With the very best intentions, we got it wrong. By elevating the establishment of democracy above all other priorities in states beyond Europe, we got elections—then had to watch freedom suffer.

Peters argues that the United States’s support for “democracy” has led not to freedom but to the suppression of individual rights by democratically elected governments in country after country in the Middle East, Russia, and elsewhere. “Mesmerized by elections,” Peters writes, “we forgot freedom.”

Although Peters laudably criticizes the “democracy at all costs” mentality, he unfortunately does not offer a clear alternative. He correctly notes that the United States was established on ”the rule of law and impartial judicial institutions” tasked with protecting individual rights. However, he calls this system a democracy rather than what it truly is: a constitutional republic.

Americans need to understand what democracy is—and unequivocally repudiate it.

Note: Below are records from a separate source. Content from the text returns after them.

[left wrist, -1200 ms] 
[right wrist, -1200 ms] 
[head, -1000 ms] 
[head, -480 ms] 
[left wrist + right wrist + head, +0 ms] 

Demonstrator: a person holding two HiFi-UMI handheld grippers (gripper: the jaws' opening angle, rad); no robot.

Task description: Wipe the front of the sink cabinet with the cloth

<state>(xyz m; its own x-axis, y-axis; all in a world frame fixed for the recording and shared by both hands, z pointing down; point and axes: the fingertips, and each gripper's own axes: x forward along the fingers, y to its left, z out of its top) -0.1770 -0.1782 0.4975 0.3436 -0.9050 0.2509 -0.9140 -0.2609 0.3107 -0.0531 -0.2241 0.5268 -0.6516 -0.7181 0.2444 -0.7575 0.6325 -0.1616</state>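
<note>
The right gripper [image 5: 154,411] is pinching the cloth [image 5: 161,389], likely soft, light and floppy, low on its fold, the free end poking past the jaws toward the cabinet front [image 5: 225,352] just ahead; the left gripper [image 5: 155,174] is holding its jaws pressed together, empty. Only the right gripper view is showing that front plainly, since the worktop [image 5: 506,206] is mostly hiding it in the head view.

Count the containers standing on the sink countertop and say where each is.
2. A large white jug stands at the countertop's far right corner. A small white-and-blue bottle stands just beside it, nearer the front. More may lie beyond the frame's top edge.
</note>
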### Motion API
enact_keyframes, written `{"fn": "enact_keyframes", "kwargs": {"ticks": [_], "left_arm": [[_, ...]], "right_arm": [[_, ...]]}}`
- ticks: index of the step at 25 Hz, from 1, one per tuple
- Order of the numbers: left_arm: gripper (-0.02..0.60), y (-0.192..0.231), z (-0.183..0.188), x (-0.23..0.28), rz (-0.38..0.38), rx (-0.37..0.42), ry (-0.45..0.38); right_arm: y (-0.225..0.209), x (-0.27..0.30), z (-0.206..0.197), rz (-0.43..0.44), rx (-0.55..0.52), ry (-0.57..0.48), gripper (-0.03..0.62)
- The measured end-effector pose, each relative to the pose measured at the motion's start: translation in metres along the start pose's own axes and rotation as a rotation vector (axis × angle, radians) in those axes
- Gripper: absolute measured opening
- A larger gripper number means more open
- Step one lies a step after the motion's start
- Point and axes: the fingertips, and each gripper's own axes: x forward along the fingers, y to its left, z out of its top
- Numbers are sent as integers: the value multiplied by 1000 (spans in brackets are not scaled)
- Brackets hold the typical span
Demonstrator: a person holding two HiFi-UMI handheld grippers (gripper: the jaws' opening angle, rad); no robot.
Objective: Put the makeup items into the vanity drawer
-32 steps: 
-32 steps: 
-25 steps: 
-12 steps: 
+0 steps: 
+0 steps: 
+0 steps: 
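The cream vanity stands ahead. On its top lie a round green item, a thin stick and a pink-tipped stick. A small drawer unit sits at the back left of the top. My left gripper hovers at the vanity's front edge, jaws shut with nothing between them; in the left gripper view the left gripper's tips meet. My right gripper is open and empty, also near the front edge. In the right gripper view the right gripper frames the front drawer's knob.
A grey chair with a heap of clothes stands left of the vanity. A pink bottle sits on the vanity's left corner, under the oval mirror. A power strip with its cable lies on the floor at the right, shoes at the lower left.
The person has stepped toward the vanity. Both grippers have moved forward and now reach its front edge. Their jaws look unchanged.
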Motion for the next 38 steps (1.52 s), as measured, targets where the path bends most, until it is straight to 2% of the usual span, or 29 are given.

“Freedom,” as Yaron Brook and Elan Journo explain in their article, “The ‘Forward Strategy for Failure,” “is fundamentally incompatible with democracy.” Though democracies and constitutional, rights-respecting republics both entail elections, that similarity is superficial.

Fundamentally, democracies and rights-respecting republics spring from opposite philosophic premises. Under democracy, the individual is regarded as having no rights and as subordinate to the majority or the state. Under a rights-respecting republic, the majority and the state are recognized as subordinate to the sovereign individual. The majority can elect representatives, but the power of representatives and of the entire government is strictly limited by the rights-respecting constitution. The government exists solely to protect individuals’ rights to life, liberty, and property.

The choice is stark: democracy or freedom—collectivism or individualism. If we are to advance the cause of freedom, both at home and abroad, we must recognize that democracy is the antithesis of freedom because it is the nemesis of rights.